- [Data shown]
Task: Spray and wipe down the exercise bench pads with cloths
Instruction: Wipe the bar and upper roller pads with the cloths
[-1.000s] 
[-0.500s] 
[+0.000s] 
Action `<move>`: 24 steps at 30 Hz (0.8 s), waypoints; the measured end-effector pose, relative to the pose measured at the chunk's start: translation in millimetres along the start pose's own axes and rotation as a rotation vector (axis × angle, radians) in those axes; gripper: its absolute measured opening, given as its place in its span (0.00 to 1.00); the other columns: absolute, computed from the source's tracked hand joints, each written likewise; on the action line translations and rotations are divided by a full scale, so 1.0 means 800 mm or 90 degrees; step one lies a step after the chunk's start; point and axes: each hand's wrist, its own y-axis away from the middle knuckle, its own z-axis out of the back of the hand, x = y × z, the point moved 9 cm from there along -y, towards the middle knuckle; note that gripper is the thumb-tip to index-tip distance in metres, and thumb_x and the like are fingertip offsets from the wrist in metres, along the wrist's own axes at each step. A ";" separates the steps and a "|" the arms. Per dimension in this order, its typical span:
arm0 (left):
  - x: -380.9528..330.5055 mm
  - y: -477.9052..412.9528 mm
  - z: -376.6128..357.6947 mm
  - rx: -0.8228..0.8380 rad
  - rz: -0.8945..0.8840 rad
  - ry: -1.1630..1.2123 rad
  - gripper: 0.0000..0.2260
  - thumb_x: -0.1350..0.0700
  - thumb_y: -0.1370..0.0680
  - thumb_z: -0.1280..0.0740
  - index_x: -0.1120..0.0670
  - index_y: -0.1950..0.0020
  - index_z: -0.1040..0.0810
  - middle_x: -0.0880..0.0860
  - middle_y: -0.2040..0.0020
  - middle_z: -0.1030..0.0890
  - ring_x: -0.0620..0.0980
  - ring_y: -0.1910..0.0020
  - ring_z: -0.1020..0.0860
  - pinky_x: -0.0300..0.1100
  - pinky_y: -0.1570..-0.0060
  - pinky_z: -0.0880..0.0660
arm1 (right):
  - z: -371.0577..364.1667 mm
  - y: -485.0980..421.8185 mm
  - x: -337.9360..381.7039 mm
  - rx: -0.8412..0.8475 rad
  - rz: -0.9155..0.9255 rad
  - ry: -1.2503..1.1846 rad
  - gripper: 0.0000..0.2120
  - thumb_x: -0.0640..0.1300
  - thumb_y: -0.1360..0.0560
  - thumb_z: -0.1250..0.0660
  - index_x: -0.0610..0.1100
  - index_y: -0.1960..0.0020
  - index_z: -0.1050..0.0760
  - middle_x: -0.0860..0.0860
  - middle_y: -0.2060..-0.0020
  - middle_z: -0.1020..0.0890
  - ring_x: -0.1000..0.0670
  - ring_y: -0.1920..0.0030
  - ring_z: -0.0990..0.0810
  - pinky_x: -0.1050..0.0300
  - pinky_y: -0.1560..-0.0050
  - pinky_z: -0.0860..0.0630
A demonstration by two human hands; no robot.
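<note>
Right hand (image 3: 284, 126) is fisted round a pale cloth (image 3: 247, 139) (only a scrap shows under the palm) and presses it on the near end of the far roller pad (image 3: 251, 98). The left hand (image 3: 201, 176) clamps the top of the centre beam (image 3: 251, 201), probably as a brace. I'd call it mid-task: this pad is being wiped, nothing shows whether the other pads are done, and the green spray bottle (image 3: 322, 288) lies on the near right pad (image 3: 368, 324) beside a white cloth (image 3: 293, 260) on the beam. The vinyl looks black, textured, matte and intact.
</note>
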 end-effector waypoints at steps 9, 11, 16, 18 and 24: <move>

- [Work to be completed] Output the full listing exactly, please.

- [Worked solution]
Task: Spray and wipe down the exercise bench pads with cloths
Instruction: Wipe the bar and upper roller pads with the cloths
[-1.000s] 
[-0.500s] 
[+0.000s] 
Action `<move>`: 24 steps at 30 Hz (0.8 s), waypoints; the measured end-effector pose, relative to the pose measured at the chunk's start: translation in millimetres along the start pose's own axes and rotation as a rotation vector (axis × angle, radians) in those axes; gripper: its absolute measured opening, given as its place in its span (0.00 to 1.00); the other columns: absolute, computed from the source's tracked hand joints, each written likewise; on the action line translations and rotations are divided by a full scale, so 1.0 means 800 mm or 90 degrees; step one lies a step after the chunk's start; point and axes: each hand's wrist, its own y-axis away from the middle knuckle, its own z-axis out of the back of the hand, x = y × z, the point moved 9 cm from there along -y, towards the middle knuckle; note that gripper is the thumb-tip to index-tip distance in metres, and thumb_x and the like are fingertip offsets from the wrist in metres, along the wrist's own axes at each step. A ";" separates the steps and a "|" the arms. Per dimension in this order, its typical span:
arm0 (left):
  - x: -380.9528..330.5055 mm
  - y: -477.9052..412.9528 mm
  - z: -376.6128..357.6947 mm
  - rx: -0.8228..0.8380 rad
  - rz: -0.8945..0.8840 rad
  - ry: -1.1630..1.2123 rad
  - gripper: 0.0000..0.2260
  - thumb_x: -0.1350..0.0700
  - thumb_y: -0.1370..0.0680
  - thumb_z: -0.1280..0.0740
  - index_x: -0.1120..0.0670
  - index_y: -0.1950..0.0020
  - index_z: -0.1040..0.0810
  - middle_x: -0.0880..0.0860
  - middle_y: -0.2040..0.0020
  - middle_z: -0.1030..0.0890
  - ring_x: -0.0620..0.0980
  - ring_y: -0.1910..0.0020
  - ring_z: -0.1020..0.0860
  - pinky_x: -0.0300..0.1100
  - pinky_y: -0.1570..-0.0060
  - pinky_z: -0.0880..0.0660
arm1 (right):
  - z: -371.0577..364.1667 mm
  - y: -485.0980..421.8185 mm
  - x: -337.9360..381.7039 mm
  - rx: -0.8412..0.8475 rad
  - rz: -0.9155..0.9255 rad
  - ry: -1.2503..1.1846 rad
  - gripper: 0.0000..0.2120
  - thumb_x: -0.0640..0.1300
  - thumb_y: -0.1360..0.0560
  - thumb_z: -0.1250..0.0660
  - index_x: -0.0610..0.1100
  - index_y: -0.1960..0.0020
  - index_z: -0.1050..0.0760
  - middle_x: -0.0860..0.0860
  - middle_y: -0.2060..-0.0020
  - middle_z: -0.1020..0.0890
  - ring_x: -0.1000..0.0670
  - ring_y: -0.1920..0.0030
  - ring_z: -0.0990..0.0810
  - pinky_x: -0.1050..0.0300
  - pinky_y: -0.1560..-0.0050
  - pinky_z: -0.0860..0.0630
A demonstration by two human hands; no robot.
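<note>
Right hand (image 3: 284, 126) is fisted round a pale cloth (image 3: 247, 139) (only a scrap shows under the palm) and presses it on the near end of the far roller pad (image 3: 251, 98). The left hand (image 3: 201, 176) clamps the top of the centre beam (image 3: 251, 201), probably as a brace. I'd call it mid-task: this pad is being wiped, nothing shows whether the other pads are done, and the green spray bottle (image 3: 322, 288) lies on the near right pad (image 3: 368, 324) beside a white cloth (image 3: 293, 260) on the beam. The vinyl looks black, textured, matte and intact.
</note>
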 end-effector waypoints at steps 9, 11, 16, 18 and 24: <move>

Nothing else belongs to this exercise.